Under an AHRQ grant, Hopkins researcher Peter Pronovost, M.D., partnered with the Michigan Health & Hospital Association to implement the CUSP program across an entire State. The CUSP approach included organizing a team at each facility to collect required data, participate in regular project conference calls, and attend meetings annually. Each team implements the required interventions and shares results with other hospital teams.

The project showed equally impressive results on a statewide basis. Its implementation in more than 100 Michigan ICUs was credited with reducing the rate of blood stream infections from intravenous lines by two-thirds within 3 months, and helped the average ICU decrease its infection rate from 4% to 0. Rates have been sustained over 3 years. Michigan hospitals have since expanded the focus to include reducing the rate of VAP and other patient safety problems.
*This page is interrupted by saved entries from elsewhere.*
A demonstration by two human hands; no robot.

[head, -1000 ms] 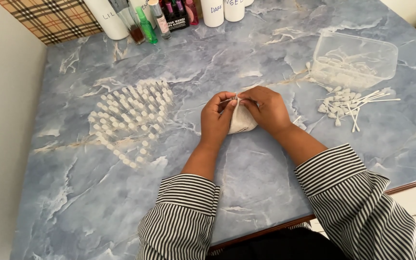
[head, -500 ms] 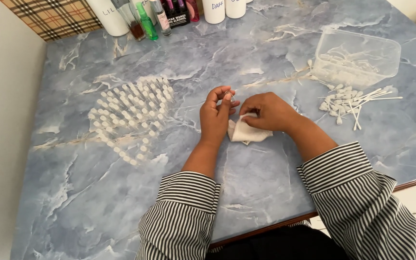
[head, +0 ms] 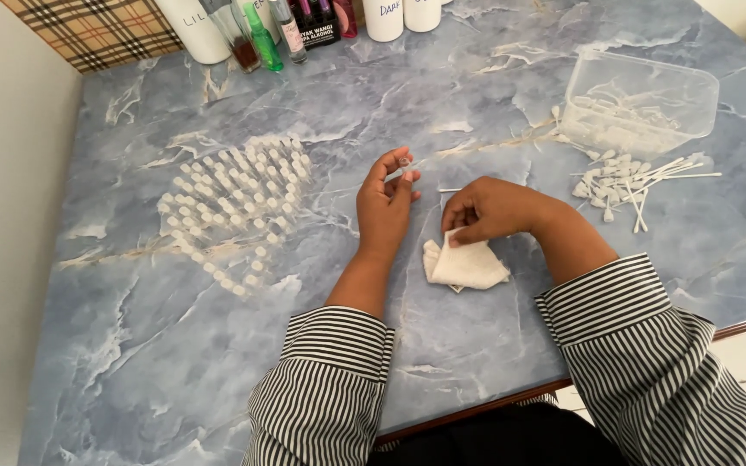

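Blue marble-patterned table (head: 494,345) lies under our hands. Our left hand (head: 384,207) pinches a tiny clear vial (head: 405,161) between thumb and fingertips, lifted just above the surface. Our right hand (head: 489,210) presses a folded white tissue (head: 466,266) flat, fingers closed on its upper edge. Rows of small capped vials (head: 235,211) stand well to the left; loose white stick applicators (head: 628,181) lie beside a clear plastic tub (head: 641,103) on the right. We judge a light, steady pinch best, keeping the vial upright and near the tissue.
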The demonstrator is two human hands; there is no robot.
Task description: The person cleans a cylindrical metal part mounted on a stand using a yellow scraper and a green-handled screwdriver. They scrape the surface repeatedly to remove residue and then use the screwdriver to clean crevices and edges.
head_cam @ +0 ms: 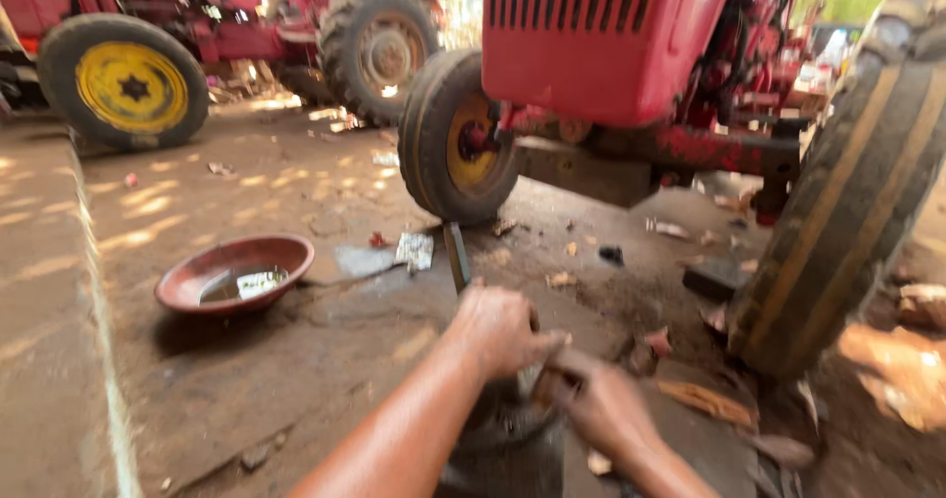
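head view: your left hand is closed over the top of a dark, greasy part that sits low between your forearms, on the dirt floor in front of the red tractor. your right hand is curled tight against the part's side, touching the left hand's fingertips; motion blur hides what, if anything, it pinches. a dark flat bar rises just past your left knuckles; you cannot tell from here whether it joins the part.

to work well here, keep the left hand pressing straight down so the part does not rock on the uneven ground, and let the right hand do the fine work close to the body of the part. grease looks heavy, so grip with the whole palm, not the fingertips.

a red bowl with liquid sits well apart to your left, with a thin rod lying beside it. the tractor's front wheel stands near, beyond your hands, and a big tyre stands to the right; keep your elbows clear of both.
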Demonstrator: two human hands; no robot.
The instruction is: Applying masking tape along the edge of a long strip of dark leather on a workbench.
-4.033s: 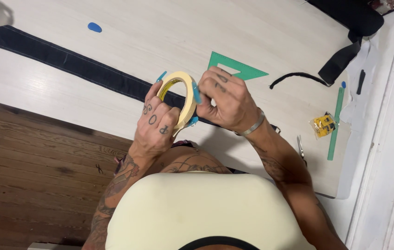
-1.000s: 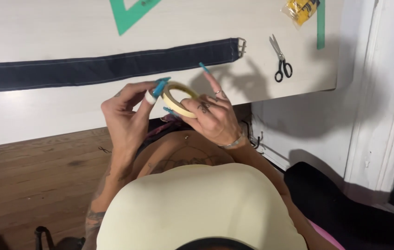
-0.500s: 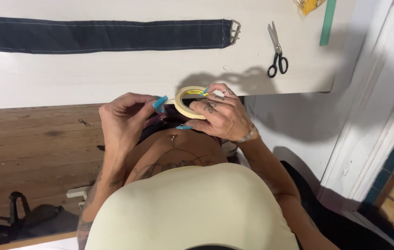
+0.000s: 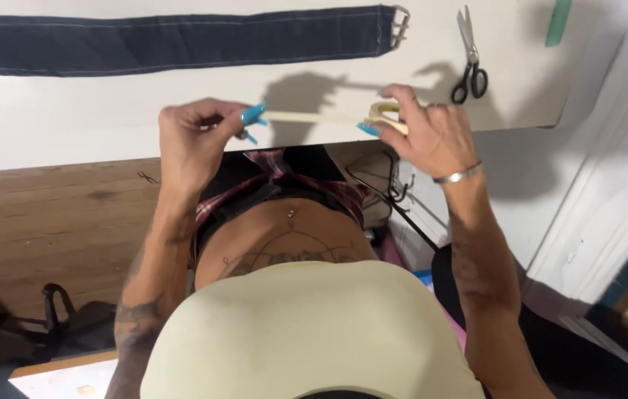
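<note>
Tape strip (image 4: 314, 117) now drawn out from tape roll (image 4: 386, 116): left hand (image 4: 196, 144) fingers pinching free end, right hand (image 4: 432, 137) fingers gripping roll; hands moved apart above counter (image 4: 107, 118).

Roll of cream tape (image 4: 385, 117) held edge-on, lying nearly flat, above the white table's near edge. Pulled strip (image 4: 314, 117) runs taut and level from it toward 9 o'clock, free end pinched.
</note>
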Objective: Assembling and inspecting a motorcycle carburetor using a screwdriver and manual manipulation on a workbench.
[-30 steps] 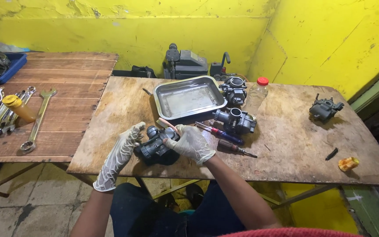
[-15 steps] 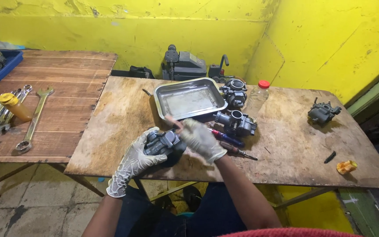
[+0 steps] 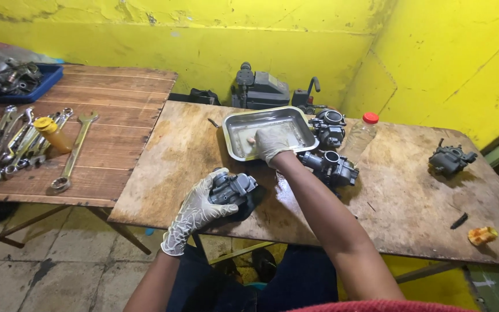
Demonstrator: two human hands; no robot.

In 2008, AHRQ funded an expansion of CUSP to 10 States, helping providers apply and test the program as a strategy for reducing CLABSIs over a 3-year period. With additional funding from AHRQ and a private foundation, CUSP operates nationally. The recent infusion of Federal funds last fall expands the effort to more hospitals, extends it to other settings in addition to ICUs, and broadens the focus to address other types of infections.

Conclusion
Several of the newly funded research efforts could prove to be as dramatic in their HAI-prevention impact as the Keystone Project has been in hospital ICUs. But hospitals and other healthcare organizations don’t have to wait to improve their HAI prevention efforts. The knowledge, tools, and resources are available now for organizations to make major progress in reducing rates of HAIs in their facilities.
CUSP, for example, is a proven way for hospitals to answer Secretary Sebelius’ call to sharply reduce CLABSIs. Once thought impossible, the results of evidence-based research and careful implementation through the Keystone Project have shown that certain infection rates can even be eliminated.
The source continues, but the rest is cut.